### [Try it]
Check each line of the listing below for the string "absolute", and copy the ones that have it.

### [Records supplied]
- - - - -
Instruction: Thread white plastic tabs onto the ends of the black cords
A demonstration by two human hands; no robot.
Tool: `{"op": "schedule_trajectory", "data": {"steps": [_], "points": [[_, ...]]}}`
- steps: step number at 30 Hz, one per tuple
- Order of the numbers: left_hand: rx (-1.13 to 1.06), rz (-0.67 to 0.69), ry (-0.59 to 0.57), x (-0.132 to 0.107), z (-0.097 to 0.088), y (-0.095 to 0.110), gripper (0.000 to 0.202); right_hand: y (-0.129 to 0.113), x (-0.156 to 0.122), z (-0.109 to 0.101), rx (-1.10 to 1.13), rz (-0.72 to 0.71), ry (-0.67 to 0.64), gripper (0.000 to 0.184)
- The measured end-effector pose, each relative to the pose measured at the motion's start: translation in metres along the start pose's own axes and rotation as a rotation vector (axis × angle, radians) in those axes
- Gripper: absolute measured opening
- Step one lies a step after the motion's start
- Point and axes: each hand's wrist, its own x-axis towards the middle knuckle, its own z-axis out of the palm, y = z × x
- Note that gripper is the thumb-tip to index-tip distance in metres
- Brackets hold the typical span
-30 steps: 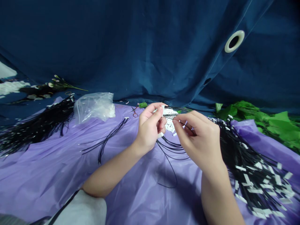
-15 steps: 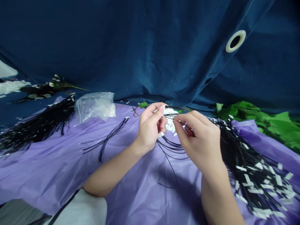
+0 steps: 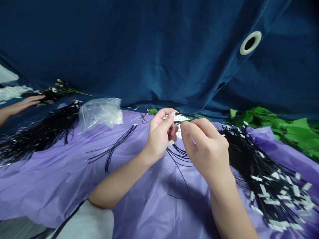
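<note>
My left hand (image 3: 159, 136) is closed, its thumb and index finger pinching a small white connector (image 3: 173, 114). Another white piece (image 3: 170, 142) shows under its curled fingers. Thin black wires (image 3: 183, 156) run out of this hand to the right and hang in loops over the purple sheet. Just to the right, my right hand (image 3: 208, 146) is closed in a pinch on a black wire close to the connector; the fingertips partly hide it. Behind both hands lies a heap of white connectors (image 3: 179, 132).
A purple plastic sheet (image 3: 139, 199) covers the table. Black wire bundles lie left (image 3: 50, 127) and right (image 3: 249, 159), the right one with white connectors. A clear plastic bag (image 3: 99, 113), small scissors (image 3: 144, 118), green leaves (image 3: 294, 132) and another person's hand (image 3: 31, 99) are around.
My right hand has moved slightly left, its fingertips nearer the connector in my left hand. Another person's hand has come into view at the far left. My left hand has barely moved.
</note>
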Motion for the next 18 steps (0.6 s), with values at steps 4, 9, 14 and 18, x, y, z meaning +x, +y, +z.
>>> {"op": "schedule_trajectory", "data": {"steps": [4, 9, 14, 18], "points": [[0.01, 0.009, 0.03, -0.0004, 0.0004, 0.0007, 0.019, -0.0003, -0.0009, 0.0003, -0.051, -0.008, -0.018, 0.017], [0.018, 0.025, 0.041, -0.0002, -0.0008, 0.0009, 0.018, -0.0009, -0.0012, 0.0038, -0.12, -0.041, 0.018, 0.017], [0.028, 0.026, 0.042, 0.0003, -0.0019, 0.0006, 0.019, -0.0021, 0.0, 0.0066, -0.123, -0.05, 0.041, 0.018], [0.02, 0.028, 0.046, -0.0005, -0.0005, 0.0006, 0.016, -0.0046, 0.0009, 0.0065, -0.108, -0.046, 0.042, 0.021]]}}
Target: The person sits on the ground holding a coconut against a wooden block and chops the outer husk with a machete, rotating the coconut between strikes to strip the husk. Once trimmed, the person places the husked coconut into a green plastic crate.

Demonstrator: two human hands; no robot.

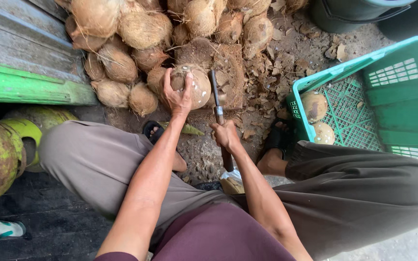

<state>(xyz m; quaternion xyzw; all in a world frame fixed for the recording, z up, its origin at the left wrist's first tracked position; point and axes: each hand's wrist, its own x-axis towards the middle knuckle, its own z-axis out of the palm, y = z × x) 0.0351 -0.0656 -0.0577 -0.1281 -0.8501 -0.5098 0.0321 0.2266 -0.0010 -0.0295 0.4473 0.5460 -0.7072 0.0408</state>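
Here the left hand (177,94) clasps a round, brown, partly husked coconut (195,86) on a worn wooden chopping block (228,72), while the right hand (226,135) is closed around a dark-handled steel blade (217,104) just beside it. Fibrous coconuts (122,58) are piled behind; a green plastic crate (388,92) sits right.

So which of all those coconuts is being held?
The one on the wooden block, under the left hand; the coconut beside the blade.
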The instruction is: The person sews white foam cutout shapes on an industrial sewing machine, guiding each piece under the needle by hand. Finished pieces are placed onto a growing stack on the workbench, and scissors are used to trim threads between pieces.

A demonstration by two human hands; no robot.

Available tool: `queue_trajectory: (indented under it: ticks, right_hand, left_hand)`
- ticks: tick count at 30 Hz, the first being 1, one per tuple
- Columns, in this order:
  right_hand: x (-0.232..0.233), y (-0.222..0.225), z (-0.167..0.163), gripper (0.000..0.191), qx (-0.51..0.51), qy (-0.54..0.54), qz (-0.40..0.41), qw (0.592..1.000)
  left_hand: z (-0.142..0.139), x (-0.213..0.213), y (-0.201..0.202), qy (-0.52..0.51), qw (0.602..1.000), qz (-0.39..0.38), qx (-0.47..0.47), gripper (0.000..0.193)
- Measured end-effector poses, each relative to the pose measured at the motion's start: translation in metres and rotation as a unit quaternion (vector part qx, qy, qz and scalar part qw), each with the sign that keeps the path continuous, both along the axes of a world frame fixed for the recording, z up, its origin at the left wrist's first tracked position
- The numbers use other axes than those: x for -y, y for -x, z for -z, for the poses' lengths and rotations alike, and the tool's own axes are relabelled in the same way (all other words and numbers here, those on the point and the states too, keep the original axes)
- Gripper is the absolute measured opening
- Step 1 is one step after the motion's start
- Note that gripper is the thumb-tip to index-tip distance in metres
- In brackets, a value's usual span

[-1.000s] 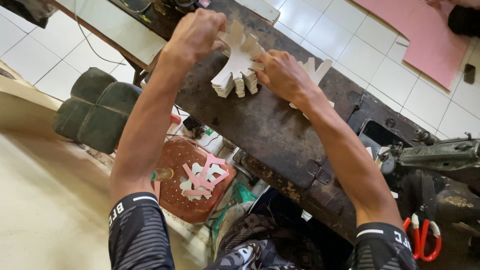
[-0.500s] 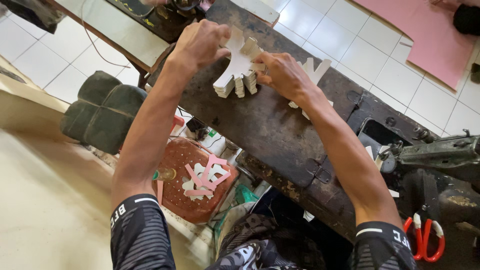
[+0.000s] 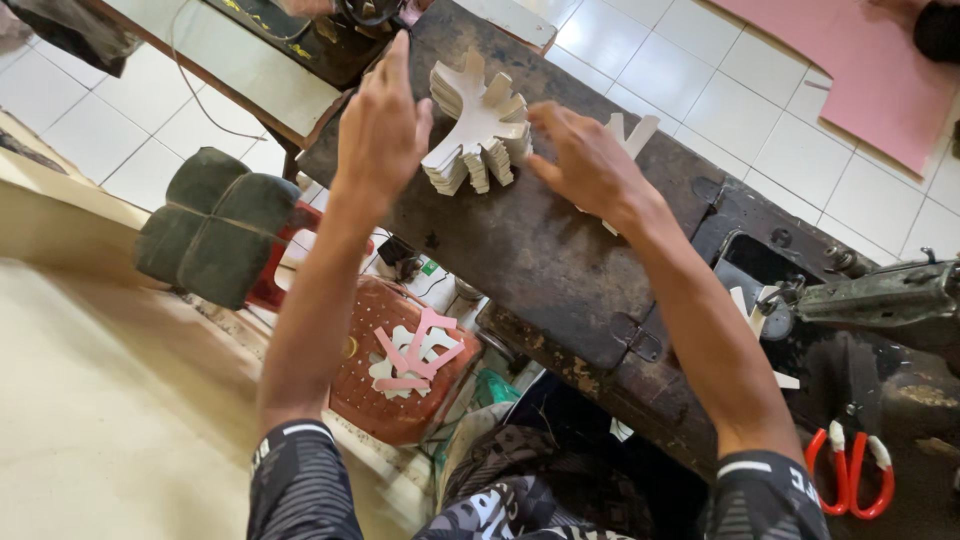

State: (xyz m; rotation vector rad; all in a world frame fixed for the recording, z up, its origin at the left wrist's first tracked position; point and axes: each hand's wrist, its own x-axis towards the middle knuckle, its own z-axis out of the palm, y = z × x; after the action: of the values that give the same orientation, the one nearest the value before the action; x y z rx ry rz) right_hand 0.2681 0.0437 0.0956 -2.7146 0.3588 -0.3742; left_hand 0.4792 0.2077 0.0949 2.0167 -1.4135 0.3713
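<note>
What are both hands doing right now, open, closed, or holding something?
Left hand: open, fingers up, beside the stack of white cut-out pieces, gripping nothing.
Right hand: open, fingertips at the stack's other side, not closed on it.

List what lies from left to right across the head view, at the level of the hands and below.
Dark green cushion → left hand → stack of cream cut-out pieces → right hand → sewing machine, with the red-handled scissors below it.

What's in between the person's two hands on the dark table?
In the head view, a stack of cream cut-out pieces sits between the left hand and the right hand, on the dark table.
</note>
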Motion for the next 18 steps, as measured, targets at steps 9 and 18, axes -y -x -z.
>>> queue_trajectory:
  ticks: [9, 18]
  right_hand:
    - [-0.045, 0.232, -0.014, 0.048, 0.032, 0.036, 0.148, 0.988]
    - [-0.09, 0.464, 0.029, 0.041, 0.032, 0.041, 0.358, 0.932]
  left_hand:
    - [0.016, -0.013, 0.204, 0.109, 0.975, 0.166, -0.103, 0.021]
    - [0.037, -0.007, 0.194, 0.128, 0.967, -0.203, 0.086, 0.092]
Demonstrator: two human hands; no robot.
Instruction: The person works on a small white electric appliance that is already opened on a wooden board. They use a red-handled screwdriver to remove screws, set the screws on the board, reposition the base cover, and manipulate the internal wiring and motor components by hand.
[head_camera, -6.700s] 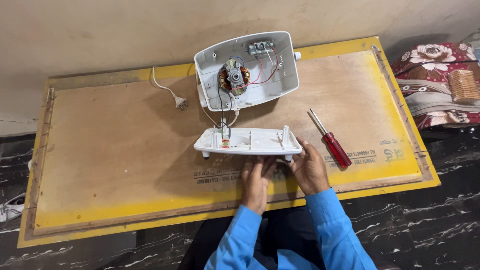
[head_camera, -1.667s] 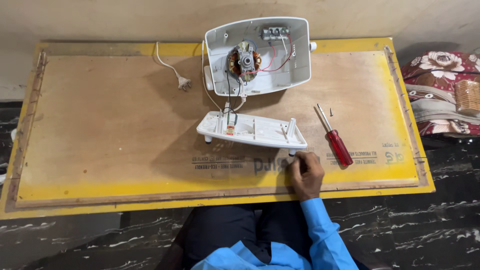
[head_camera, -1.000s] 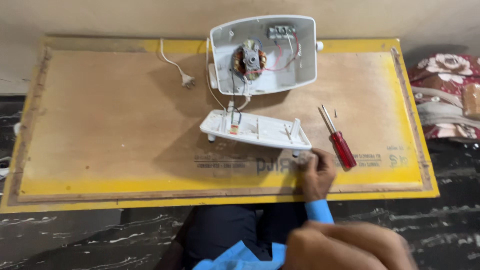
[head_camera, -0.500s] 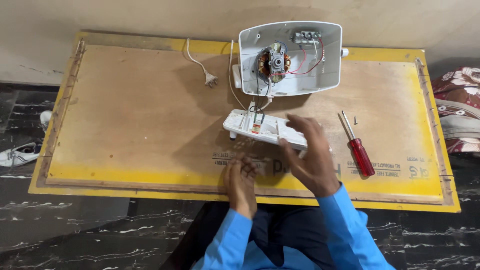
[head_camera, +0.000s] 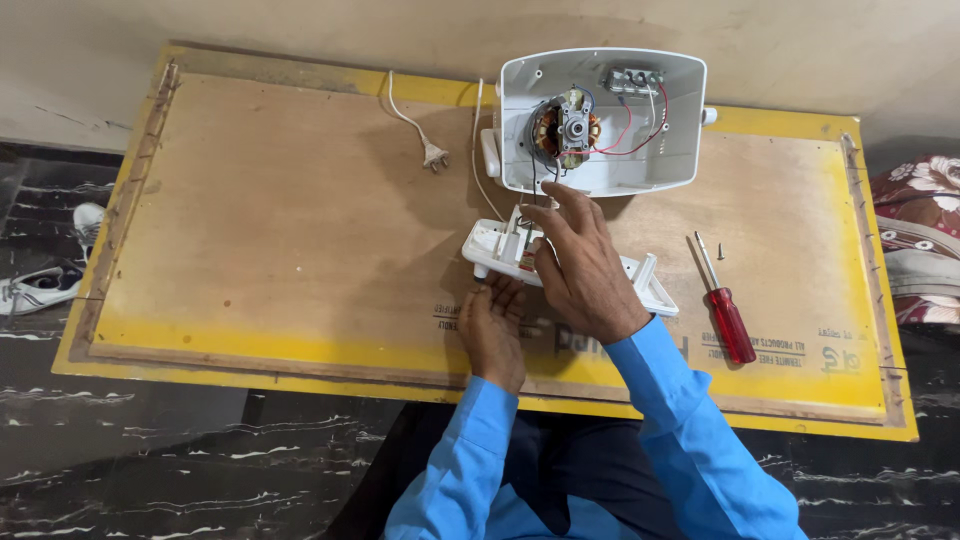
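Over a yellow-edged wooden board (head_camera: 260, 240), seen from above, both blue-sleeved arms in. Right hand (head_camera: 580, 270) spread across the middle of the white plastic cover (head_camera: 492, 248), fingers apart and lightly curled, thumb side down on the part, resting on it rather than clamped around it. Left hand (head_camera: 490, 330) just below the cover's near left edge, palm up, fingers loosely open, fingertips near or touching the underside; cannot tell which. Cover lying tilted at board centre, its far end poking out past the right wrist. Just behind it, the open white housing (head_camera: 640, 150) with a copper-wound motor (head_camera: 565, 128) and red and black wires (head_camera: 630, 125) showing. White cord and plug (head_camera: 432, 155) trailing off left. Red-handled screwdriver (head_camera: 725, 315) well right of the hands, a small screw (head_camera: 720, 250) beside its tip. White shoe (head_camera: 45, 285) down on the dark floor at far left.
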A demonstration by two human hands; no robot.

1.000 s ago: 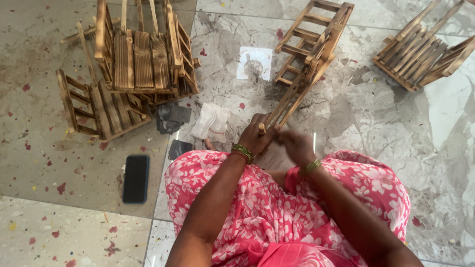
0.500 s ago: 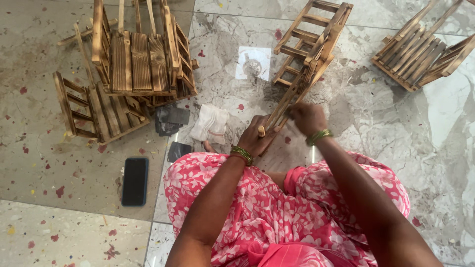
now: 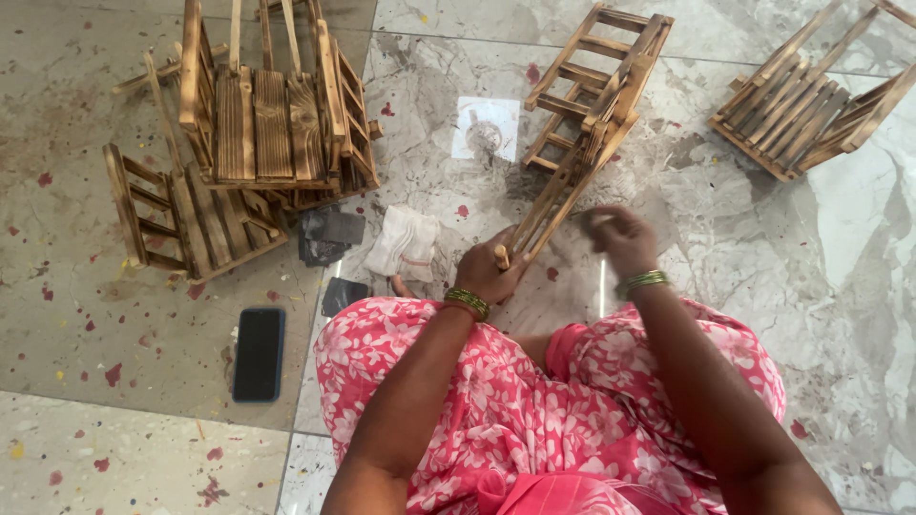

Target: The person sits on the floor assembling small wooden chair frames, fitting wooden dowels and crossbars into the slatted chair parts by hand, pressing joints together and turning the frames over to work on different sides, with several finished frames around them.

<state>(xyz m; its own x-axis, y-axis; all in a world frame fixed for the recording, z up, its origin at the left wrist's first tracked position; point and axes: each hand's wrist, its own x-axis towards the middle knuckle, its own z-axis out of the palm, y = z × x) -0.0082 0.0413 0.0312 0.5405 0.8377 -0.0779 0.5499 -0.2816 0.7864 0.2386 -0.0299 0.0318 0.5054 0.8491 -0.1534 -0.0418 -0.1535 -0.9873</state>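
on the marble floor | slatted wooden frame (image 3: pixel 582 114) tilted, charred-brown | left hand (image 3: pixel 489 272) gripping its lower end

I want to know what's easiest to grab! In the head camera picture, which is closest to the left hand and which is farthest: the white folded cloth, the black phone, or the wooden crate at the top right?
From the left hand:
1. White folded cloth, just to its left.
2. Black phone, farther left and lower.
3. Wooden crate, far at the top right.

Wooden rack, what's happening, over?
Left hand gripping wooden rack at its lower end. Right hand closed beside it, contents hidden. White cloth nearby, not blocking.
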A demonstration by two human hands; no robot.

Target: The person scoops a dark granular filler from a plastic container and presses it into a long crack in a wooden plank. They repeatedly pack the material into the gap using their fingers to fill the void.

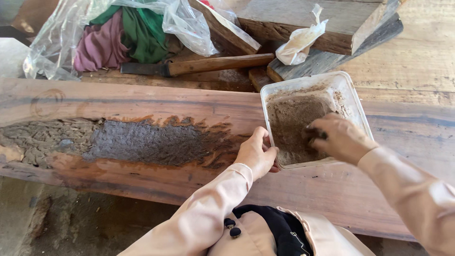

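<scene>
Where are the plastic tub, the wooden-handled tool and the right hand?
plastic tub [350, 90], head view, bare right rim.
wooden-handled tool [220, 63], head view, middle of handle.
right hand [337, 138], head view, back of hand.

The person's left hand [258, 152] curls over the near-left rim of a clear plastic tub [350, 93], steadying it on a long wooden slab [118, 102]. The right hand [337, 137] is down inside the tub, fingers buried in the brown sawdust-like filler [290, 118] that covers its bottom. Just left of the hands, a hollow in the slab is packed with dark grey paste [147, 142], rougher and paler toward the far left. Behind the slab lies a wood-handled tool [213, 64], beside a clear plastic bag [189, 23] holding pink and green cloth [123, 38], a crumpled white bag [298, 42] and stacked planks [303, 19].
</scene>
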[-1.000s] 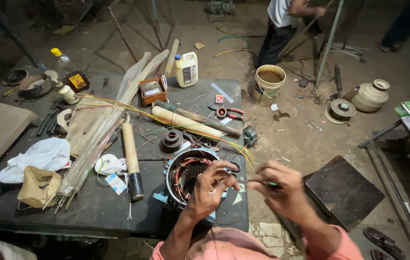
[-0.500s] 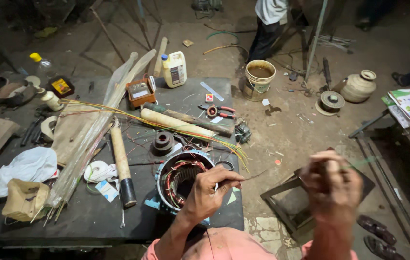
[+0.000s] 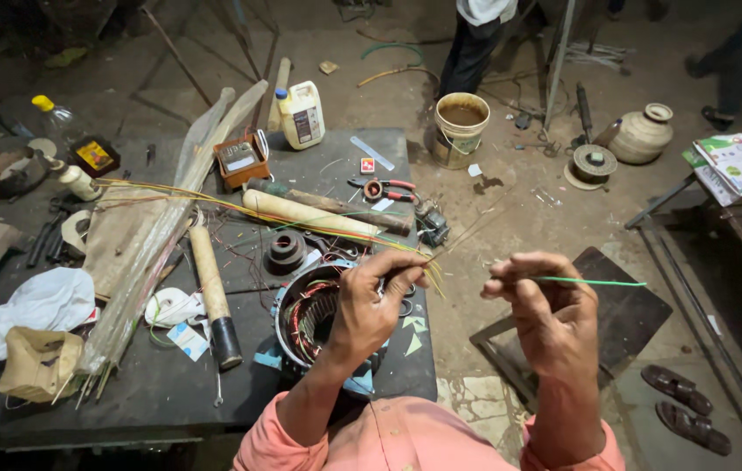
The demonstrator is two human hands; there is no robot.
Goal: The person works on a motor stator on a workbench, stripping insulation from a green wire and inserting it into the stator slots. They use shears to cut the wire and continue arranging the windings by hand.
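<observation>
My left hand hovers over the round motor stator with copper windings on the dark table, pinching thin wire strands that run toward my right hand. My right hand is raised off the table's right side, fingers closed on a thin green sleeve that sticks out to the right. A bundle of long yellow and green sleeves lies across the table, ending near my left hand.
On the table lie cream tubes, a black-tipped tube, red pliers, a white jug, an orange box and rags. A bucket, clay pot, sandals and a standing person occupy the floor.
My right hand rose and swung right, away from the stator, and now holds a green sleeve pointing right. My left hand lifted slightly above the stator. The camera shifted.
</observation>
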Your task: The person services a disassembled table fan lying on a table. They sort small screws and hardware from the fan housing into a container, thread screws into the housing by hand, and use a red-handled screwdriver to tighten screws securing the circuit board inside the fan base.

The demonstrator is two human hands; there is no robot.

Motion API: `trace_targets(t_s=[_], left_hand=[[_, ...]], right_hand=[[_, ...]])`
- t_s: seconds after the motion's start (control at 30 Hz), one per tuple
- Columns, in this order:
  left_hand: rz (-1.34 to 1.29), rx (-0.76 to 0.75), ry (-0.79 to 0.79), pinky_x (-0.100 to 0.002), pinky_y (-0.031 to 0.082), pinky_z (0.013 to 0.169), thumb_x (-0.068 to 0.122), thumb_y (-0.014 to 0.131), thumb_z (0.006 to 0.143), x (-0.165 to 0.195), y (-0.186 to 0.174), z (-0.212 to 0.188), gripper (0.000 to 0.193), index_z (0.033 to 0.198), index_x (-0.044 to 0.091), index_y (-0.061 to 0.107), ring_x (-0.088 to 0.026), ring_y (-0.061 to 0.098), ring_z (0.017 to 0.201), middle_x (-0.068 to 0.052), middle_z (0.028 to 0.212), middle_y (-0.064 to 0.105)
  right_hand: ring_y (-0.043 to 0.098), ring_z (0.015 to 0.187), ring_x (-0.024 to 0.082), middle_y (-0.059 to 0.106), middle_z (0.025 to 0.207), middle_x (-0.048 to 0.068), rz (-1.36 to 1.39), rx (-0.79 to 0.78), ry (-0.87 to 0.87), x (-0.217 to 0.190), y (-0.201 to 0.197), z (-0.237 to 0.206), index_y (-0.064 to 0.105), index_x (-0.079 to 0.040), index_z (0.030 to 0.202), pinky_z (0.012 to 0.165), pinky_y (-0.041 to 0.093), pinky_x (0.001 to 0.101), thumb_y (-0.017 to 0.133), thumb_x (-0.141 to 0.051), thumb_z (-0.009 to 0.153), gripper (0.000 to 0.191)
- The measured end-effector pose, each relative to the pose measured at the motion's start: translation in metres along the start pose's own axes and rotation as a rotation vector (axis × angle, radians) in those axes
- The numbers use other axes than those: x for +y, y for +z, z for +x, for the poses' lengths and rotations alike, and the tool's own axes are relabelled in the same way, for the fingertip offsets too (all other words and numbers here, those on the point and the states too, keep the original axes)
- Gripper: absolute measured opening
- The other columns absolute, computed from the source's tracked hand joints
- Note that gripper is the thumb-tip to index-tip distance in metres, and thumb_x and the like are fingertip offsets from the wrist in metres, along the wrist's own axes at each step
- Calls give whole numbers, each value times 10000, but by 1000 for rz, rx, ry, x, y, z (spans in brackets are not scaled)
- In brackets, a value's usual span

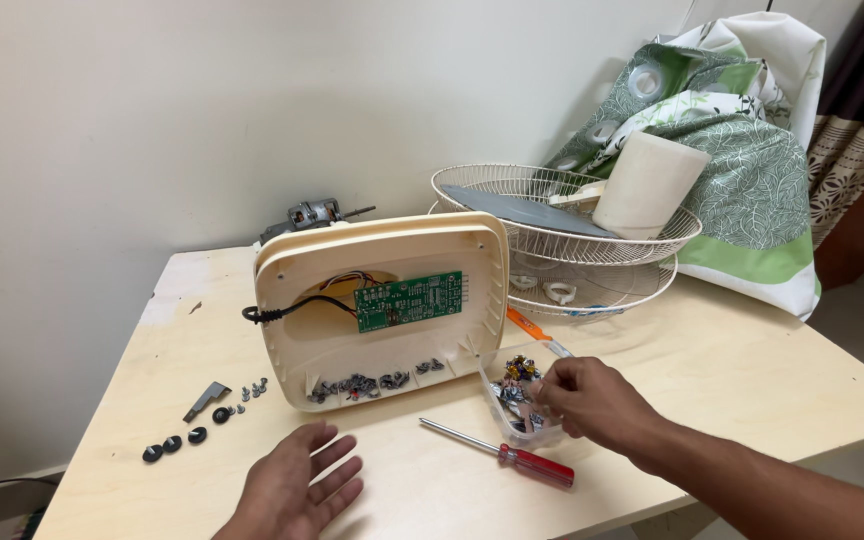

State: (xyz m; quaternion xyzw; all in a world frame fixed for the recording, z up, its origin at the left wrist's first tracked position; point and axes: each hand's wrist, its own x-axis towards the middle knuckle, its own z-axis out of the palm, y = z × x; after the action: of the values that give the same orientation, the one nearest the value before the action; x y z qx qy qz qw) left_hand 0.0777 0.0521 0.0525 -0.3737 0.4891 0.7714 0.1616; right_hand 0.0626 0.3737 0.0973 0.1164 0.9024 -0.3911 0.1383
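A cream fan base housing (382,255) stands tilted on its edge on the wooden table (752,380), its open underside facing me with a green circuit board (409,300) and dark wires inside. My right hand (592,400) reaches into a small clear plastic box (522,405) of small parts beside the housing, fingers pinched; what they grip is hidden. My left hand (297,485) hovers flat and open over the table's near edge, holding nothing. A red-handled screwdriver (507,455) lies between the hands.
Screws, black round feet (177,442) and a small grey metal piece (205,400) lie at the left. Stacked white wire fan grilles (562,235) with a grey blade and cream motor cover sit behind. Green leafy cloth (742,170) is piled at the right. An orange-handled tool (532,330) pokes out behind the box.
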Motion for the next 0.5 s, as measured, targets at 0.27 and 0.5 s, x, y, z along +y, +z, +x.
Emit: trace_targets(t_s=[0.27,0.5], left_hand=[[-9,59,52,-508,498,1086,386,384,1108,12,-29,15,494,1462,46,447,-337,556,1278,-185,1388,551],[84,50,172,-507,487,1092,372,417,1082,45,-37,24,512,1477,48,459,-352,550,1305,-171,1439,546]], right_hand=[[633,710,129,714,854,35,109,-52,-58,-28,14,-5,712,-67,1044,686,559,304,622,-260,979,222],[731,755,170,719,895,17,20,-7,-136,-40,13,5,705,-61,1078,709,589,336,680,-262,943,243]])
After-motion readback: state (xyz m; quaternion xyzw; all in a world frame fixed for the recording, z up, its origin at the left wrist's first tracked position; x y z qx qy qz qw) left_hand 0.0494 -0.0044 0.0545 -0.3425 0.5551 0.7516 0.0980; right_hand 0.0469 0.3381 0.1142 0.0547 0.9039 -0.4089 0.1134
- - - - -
### [Expected answer]
- Gripper: absolute measured opening
- Gripper is the absolute measured opening
- Gripper: absolute measured opening
- The other columns absolute, computed from the source's tracked hand joints

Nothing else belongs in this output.